My Fedora Configuration from 18 May 2026
Current Fedora Configuration:
Installation date: 21 April 2026 (27 days ago).
Info from the settings app: Fedora Linux 44, Kernel 7.0.8, Wayland display system, Secure Boot functioning correctly.
Browser: Firefox 150.0.3 with uBlock Origin, prompting where to save files, and no telemetry. Firejail sandboxing implemented manually in this way:
[Desktop Entry]
Name=Firefox (Sandboxed)
Exec=firejail --private=/home/local83/sandbox/firefox --dns=1.1.1.1 --dns=9.9.9.9 --seccomp --caps.drop=all --nonewprivs --no3d --netfilter firefox -no-remote
Icon=firefox
Type=Application
Categories=Network;WebBrowser;
Sandboxing tools I know how to use, at least at a limited degree: Firejail, Bubblejail, Flatseal.
SELinux status: enforcing and targeted (confirmed by looking at /etc/selinux/config and running the command sestatus). Working as expected (ausearch found an alert from 12 May 2026 saying that systemd-rfkill was blocked from using dac_read_search, dac_override, and the syscall openat).

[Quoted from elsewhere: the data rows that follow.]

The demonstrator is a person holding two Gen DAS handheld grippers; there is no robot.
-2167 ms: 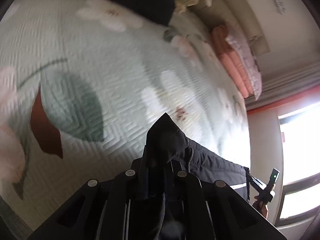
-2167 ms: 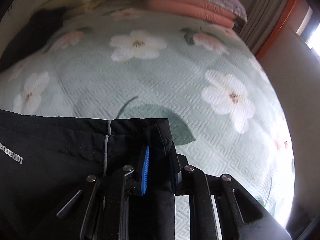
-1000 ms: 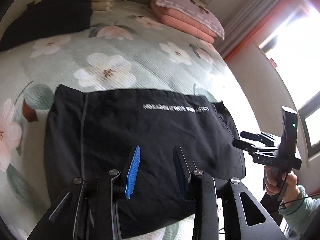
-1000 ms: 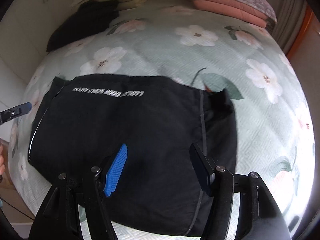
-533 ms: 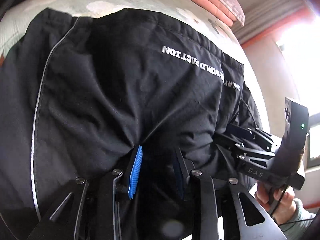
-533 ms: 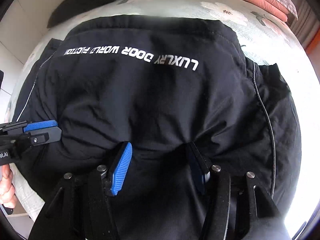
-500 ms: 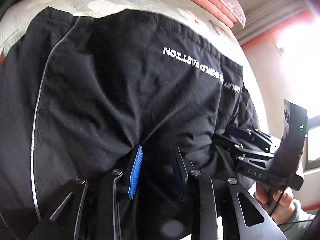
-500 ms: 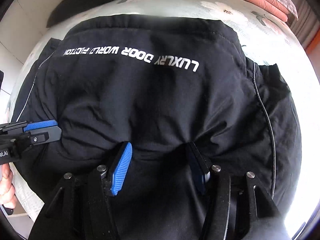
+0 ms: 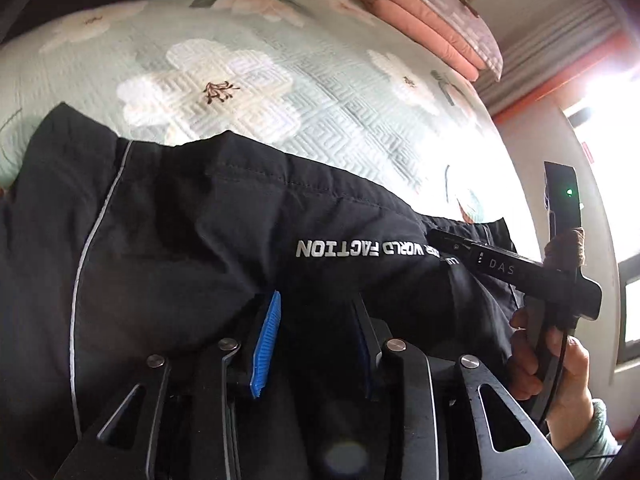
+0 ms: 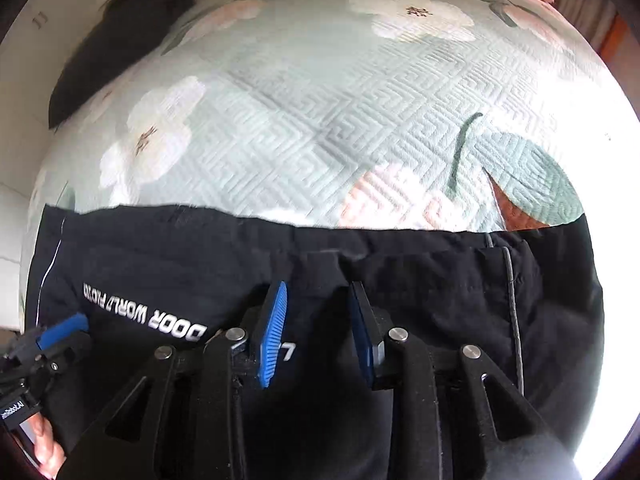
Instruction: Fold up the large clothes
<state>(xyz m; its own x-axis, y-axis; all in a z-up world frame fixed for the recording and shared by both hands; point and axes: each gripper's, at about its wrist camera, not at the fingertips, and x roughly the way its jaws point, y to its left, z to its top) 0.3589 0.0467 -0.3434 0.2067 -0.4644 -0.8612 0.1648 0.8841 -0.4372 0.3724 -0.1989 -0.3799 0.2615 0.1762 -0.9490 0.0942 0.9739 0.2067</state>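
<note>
Both grippers' fingers, left [image 9: 316,320] and right [image 10: 316,308] just closing, seemingly pinch the black jacket's [image 9: 180,248] near edge; bedspread [image 10: 320,120] beyond lies open

I see one black garment [image 9: 168,240], a large piece of thin, slightly shiny woven cloth, filling the lower half of both wrist frames. It lies on the bed, doubled over, with its straight upper edge running across mid-frame in the right view [image 10: 320,256]. White block lettering reads upside down: "WORLD FACTION" at centre right in the left view, "DOOR WORLD" at lower left in the right view. A thin grey piping line curves down the left side. The cloth is creased and bunched near the bottom centre.
</note>
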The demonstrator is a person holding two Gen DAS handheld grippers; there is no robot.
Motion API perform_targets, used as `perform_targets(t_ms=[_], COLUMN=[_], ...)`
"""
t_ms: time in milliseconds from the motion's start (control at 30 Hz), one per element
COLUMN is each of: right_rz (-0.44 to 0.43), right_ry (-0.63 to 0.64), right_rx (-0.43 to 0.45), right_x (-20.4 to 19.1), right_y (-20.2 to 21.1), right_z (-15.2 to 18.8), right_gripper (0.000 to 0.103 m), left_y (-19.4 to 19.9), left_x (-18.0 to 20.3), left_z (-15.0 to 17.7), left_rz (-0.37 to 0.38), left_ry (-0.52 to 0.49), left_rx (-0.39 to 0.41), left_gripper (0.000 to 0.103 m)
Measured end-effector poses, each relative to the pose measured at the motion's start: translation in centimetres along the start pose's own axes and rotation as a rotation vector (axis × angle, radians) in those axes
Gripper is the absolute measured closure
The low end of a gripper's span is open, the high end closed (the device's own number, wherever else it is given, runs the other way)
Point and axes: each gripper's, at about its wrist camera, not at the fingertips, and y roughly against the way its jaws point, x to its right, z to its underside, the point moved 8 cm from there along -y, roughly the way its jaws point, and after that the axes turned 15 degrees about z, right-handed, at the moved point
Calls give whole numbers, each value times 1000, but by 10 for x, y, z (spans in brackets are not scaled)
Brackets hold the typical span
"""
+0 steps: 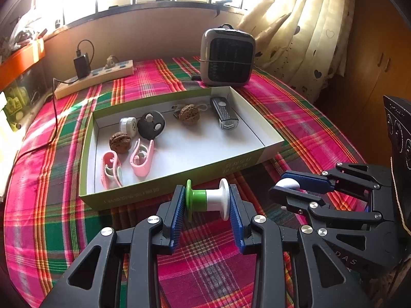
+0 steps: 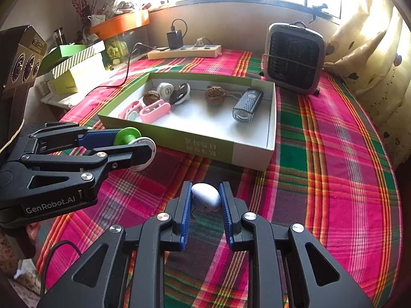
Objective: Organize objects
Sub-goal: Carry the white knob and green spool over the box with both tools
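Observation:
My left gripper is shut on a green and white spool, held just in front of the near wall of an open green box; it also shows in the right wrist view. My right gripper is shut on a small white rounded object above the plaid cloth, to the right of the left gripper. The box holds two pink clips, two walnuts, a black round case, a white cap and a grey bike light.
A grey fan heater stands behind the box at the back right. A power strip with a black charger lies at the back left, its cable trailing over the cloth. Stacked boxes sit left of the table. Curtains hang at the right.

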Motion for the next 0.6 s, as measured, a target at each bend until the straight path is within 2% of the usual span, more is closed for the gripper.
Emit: perform_targets(t_ms=[267, 600], right_rz=[6, 12], right_ry=[-11, -9], right_rx=[51, 72], right_x=[5, 9], right_y=[8, 3], right_z=[-23, -45], right_gripper=[80, 80], left_y=[8, 5], left_x=[-7, -17], left_z=[-14, -26], left_rz=[-16, -24], left_ry=[-1, 13], left_rx=[32, 47], left_gripper=[72, 72])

Third-party game I downloaded:
bubblejail create --no-desktop-entry --profile generic TheNatureOfMagic
nano ~/.local/share/bubblejail/instances/TheNatureOfMagic/services.toml
[common]
[wayland]
[pulse_audio]
[direct_rendering]
[home_share]
home_paths = ["games/TheNatureOfMagic-PartThree-pc"]
bubblejail run TheNatureOfMagic home/local83/sandbox/games/TheNatureOfMagic-PartThree-pc/TheNatureOfMagic.sh
Verification for namespace: sudo nsenter --target 16086 --mount --pid ls -la /home
Kernel memory protections: active (confirmed through the command sestatus).

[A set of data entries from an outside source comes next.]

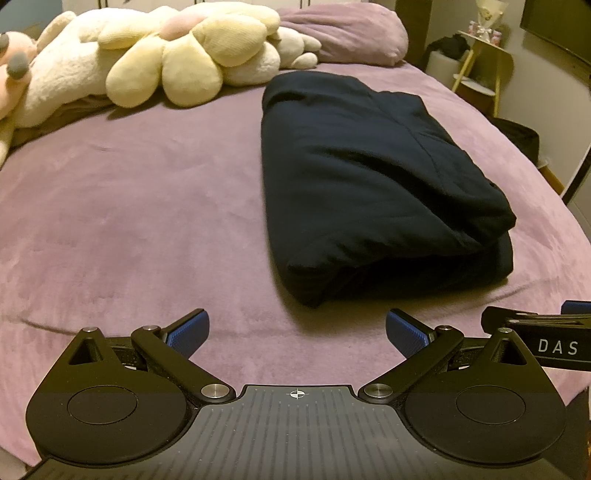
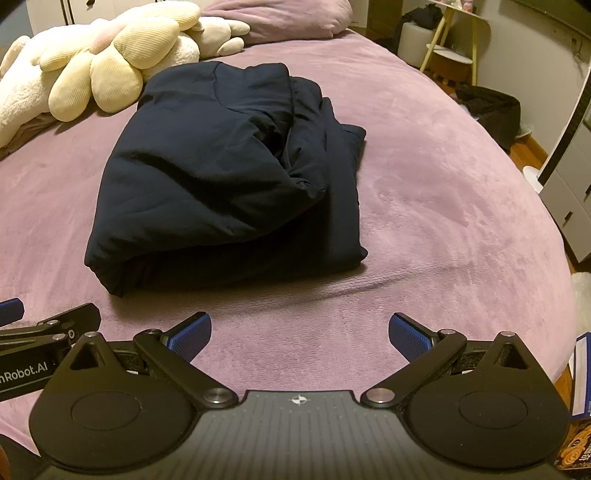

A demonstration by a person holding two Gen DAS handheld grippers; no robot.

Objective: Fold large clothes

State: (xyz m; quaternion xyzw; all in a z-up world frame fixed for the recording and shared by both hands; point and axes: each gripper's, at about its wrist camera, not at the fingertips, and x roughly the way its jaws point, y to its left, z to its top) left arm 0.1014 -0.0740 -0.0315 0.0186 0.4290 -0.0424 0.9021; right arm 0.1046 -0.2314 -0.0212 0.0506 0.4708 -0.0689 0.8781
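lying folded in a thick bundle on the purple bedspread, the dark navy garment sits ahead of both sets of fingers, apart from them. the left gripper has its blue-padded fingers spread wide with nothing between them, and the garment lies ahead and to the right of its right finger. the right gripper is likewise spread wide and holds nothing; the bundle lies ahead and to the left of its left finger, its upper layer bunched over a flatter layer that sticks out on the right side. the two grippers hover side by side just above the bedspread, near its close edge. beyond the garment, far ahead of the fingers, a cream flower-shaped plush and a purple pillow rest at the head of the bed.
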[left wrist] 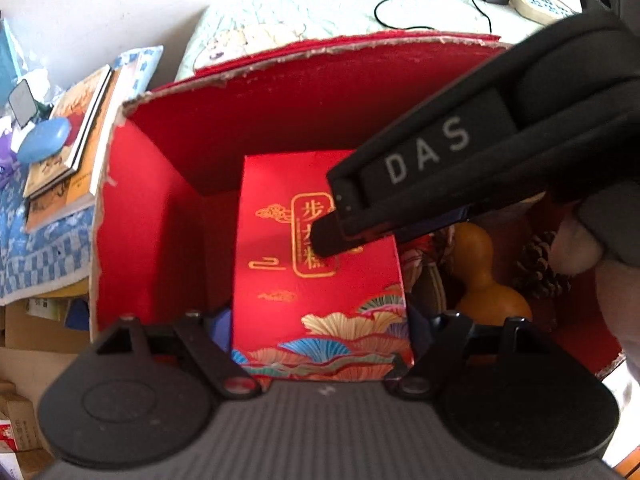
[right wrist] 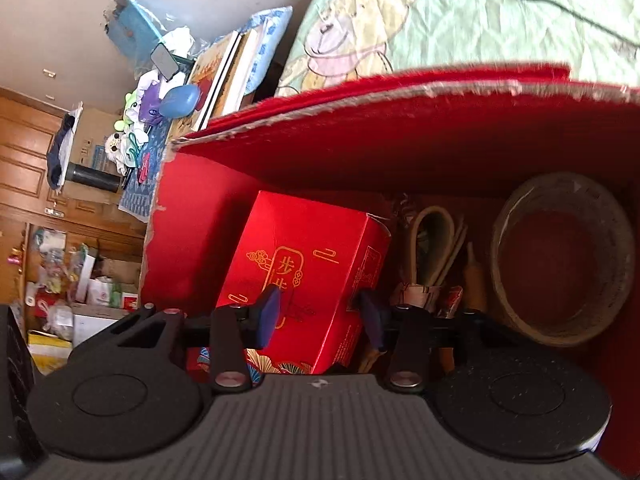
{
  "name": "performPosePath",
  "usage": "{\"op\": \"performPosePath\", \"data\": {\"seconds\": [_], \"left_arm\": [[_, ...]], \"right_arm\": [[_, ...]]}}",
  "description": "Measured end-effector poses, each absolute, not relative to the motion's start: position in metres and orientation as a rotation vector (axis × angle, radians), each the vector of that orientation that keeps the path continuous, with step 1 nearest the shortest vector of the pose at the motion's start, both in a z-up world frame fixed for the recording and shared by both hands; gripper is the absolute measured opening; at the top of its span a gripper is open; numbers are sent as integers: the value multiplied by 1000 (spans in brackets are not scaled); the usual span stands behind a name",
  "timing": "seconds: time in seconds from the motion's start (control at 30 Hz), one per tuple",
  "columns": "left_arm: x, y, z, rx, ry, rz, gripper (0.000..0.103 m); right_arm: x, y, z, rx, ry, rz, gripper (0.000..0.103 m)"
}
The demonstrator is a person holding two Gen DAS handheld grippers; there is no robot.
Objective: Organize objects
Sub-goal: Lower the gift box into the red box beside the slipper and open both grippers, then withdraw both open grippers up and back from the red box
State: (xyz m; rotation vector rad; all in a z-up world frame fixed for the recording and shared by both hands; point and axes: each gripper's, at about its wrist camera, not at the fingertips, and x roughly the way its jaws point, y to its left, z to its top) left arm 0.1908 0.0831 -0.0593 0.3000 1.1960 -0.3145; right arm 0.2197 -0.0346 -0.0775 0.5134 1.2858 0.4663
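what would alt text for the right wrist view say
The right tool reaches into a big red carton, its open blue fingers straddling a corner of a red gift box printed in gold. A tape roll stands to the right.

We find the right gripper (right wrist: 320, 314) reaching into a large red carton (right wrist: 400, 136), its blue-padded jaws set either side of a corner of a red gift box (right wrist: 304, 248) with gold characters; whether the pads touch it we cannot tell. Right of the box lie beige straps (right wrist: 434, 240) and a tape roll (right wrist: 560, 256).
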Motion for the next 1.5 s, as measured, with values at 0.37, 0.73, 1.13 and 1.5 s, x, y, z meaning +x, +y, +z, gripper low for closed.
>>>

Sudo configuration hardened in this way:
Defaults env_reset
Defaults secure_path = /usr/local/sbin:/usr/local/bin:/usr/sbin:/usr/bin:/sbin:/bin
Defaults use_pty
Defaults timestamp_timeout=0
Listening services: dhcpv6.
Disabled services: cups, samba-client, ssh, llmnr-client, llmnr-tcp, llmnr-udp.
Command for disabled services:
sudo systemctl disable --now cups
sudo firewall-cmd --remove-service=samba-client --permanent
sudo firewall-cmd --zone=public --set-target=DROP --permanent
sudo firewall-cmd --permanent --add-rich-rule='rule family="ipv4" source address="224.0.0.0/4" drop'
sudo firewall-cmd --permanent --add-rich-rule='rule family="ipv6" source address="ff00::/8" drop'
sudo firewall-cmd --reload
Services that have been “unpowered” by removing usable ports through firewall-config: llmnr-client, llmnr-tcp, llmnr-udp.
Verification for listening services:
sudo firewall-cmd --list-all
sudo firewall-cmd --list-services
ss -tulpn
sudo dnf install nmap
nmap localhost
Assumptions: hardware, firmware, and kernel are not malicious; baseline security involving system integrity, lateral movement, control flow validation, memory protections, and privilege escalation is trusted but should be strengthened according to threat model.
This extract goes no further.